Modeling the Impact of Financial Literacy and Institutional Trust on Banking Inclusion in Bangladesh
DOI:
https://doi.org/10.20448/ijsam.v10i1.8815Keywords:
Bangladesh, Banking Inclusion, Emerging Economies, Financial Inclusion, Financial Literacy, Institutional Trust.Abstract
The purpose of this study is to examine the impact of financial literacy and institutional trust on banking inclusion in Bangladesh. It further assesses whether these relationships vary across gender and location. Using a quantitative approach, this study conducted a survey of 305 participants in rural, semi-urban, and urban areas of Bangladesh. The empirical analysis employed ordinary least squares regression with heteroscedasticity-robust standard errors, complemented by diagnostic testing, ordered logistic regression, split-sample validation, and subgroup analyses by gender and residential location.

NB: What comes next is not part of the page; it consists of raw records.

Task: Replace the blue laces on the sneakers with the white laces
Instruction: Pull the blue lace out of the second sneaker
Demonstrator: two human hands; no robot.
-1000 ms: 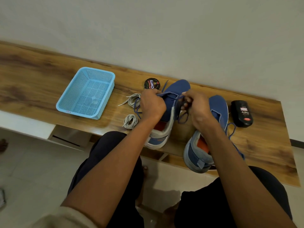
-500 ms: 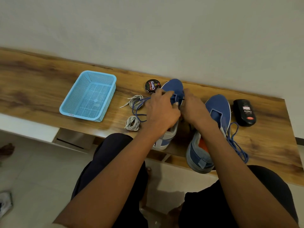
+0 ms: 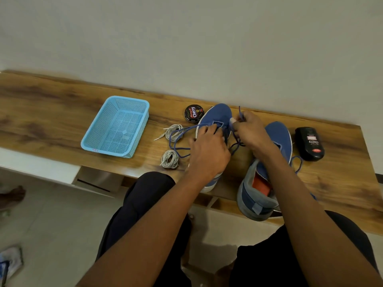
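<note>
- Clearly mid-unlacing: left shoe (image 3: 217, 119) lay toe-away on the wooden bench (image 3: 41, 112), w/ its blue lace (image 3: 176, 139) partly pulled out and looping off to the left over the wood.
- Left hand (image 3: 209, 150) was curled on the shoe's lace area, prob. pinching the lace at the eyelets; exact grip hidden.
- Right hand (image 3: 250, 131) pinched a lace end above the shoe's right side, tip sticking up.
- Right shoe (image 3: 277, 139) sat just beside, heel toward the person, its own blue lace (image 3: 297, 164) loose on the wood.
- Two white lace bundles (image 3: 173, 132) lay left of the shoe, untouched.
- Next move, imo: draw the lace free thru the remaining eyelets, pulling straight so it doesn't snag.
- Further out: blue basket (image 3: 116, 150) at left, polish tin (image 3: 193, 113) near the toe, black bottle (image 3: 309, 143) at right.
- Plain pale wall (image 3: 186, 38) behind; tiled floor (image 3: 51, 214) below.
</note>
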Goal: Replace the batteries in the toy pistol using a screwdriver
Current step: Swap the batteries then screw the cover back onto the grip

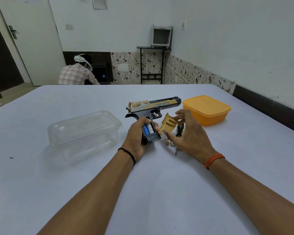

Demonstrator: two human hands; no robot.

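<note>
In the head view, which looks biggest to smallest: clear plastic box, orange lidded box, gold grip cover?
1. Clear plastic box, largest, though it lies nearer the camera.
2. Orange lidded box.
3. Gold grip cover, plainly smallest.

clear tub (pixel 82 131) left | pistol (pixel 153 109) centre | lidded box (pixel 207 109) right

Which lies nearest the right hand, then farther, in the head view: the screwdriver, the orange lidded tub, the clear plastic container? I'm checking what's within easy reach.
1. Dark-handled screwdriver: under the right hand, partly hidden.
2. Orange lidded plastic tub: just beyond it, to the right.
3. Clear rectangular plastic container: far left, past the left hand.
</note>
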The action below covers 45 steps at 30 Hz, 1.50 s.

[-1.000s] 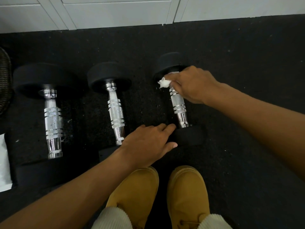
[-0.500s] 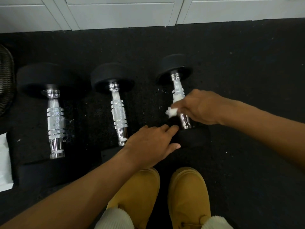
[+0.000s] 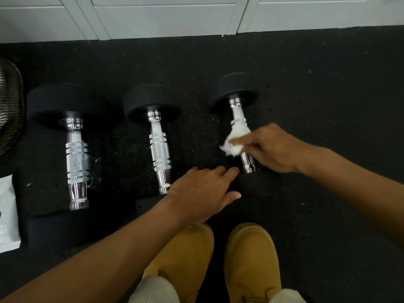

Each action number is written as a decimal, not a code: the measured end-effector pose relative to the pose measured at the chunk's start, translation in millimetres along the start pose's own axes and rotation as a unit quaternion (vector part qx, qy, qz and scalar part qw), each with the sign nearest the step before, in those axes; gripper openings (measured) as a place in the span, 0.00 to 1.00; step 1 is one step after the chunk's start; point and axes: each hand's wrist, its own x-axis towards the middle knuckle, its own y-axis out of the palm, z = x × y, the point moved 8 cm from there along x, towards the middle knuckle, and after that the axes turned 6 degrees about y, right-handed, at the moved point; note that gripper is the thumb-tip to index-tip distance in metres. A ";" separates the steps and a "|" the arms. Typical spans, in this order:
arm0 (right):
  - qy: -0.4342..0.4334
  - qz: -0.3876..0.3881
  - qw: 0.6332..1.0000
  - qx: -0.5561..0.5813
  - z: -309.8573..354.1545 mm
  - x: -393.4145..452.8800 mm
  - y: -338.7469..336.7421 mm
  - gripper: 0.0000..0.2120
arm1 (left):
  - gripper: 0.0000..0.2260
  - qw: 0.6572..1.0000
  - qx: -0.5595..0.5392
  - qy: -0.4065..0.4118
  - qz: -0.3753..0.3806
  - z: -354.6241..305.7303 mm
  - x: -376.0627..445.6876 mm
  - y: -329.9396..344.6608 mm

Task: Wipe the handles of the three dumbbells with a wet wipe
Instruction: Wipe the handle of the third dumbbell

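Head view, looking down at a black speckled rubber floor (image 3: 328,88) that runs up to white panelled doors (image 3: 166,16) along the far edge, three chrome-handled dumbbells lying side by side on it. The right hand (image 3: 275,147) pinches a crumpled white wet wipe (image 3: 237,138) against the handle of the right dumbbell (image 3: 238,110), while the left hand (image 3: 203,193) lies with fingers straight on that dumbbell's near black head. The middle dumbbell (image 3: 158,147) and left dumbbell (image 3: 76,158) lie untouched, tan boots (image 3: 251,259) just below.

Gym floor, off-task items

Tan boots (image 3: 252,262) stood on black rubber flooring (image 3: 328,106); white panels (image 3: 164,16) behind (a mesh object (image 3: 9,106) far left).
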 end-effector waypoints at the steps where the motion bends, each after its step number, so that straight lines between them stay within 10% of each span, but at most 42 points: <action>1: 0.006 0.048 0.999 0.006 -2.1 -8.0 7.6 0.15 | 0.24 1.000 -0.001 0.000 -0.001 0.2 0.2 -0.1; 7: 0.025 0.252 0.964 0.077 1.4 -18.0 10.6 0.10 | 0.25 1.000 0.011 0.007 -0.021 -1.4 -0.2 -0.5; 17: 0.030 -0.199 0.979 0.037 -12.5 23.1 -41.7 0.16 | 0.23 1.000 0.019 0.008 -0.019 0.8 -2.6 0.2; 33: -0.034 -0.248 0.968 -0.005 -1.6 17.5 -48.4 0.08 | 0.23 1.000 0.013 0.011 -0.020 -0.3 -2.4 -0.2; 41: 0.066 0.103 0.968 0.219 -23.8 -21.0 5.5 0.03 | 0.23 1.000 0.025 0.010 -0.010 -0.1 -1.5 1.1; 45: 0.069 0.085 0.981 0.160 -21.9 -13.2 2.6 0.05 | 0.23 1.000 0.022 0.012 -0.015 -0.8 -0.9 0.0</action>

The results indicate that financial literacy is a universal and powerful predictor of banking inclusion across all demographic groups. On the other hand, the effect of institutional trust is heterogeneous, and it is only relevant among male cohorts in urban and semi-urban areas, suggesting that the process of trust-building depends on socioeconomic exposure. Also, the findings show that though trust is a factor, structural barriers remain the main factor to keep marginalized groups out of inclusion. The findings offer practical implications for policymakers and financial institutions in Bangladesh. The paper suggests that to ensure universal banking inclusivity, a two-pronged approach is needed: intensive financial literacy education, combined with institutional changes to address structural friction and re-establish confidence among underserved populations.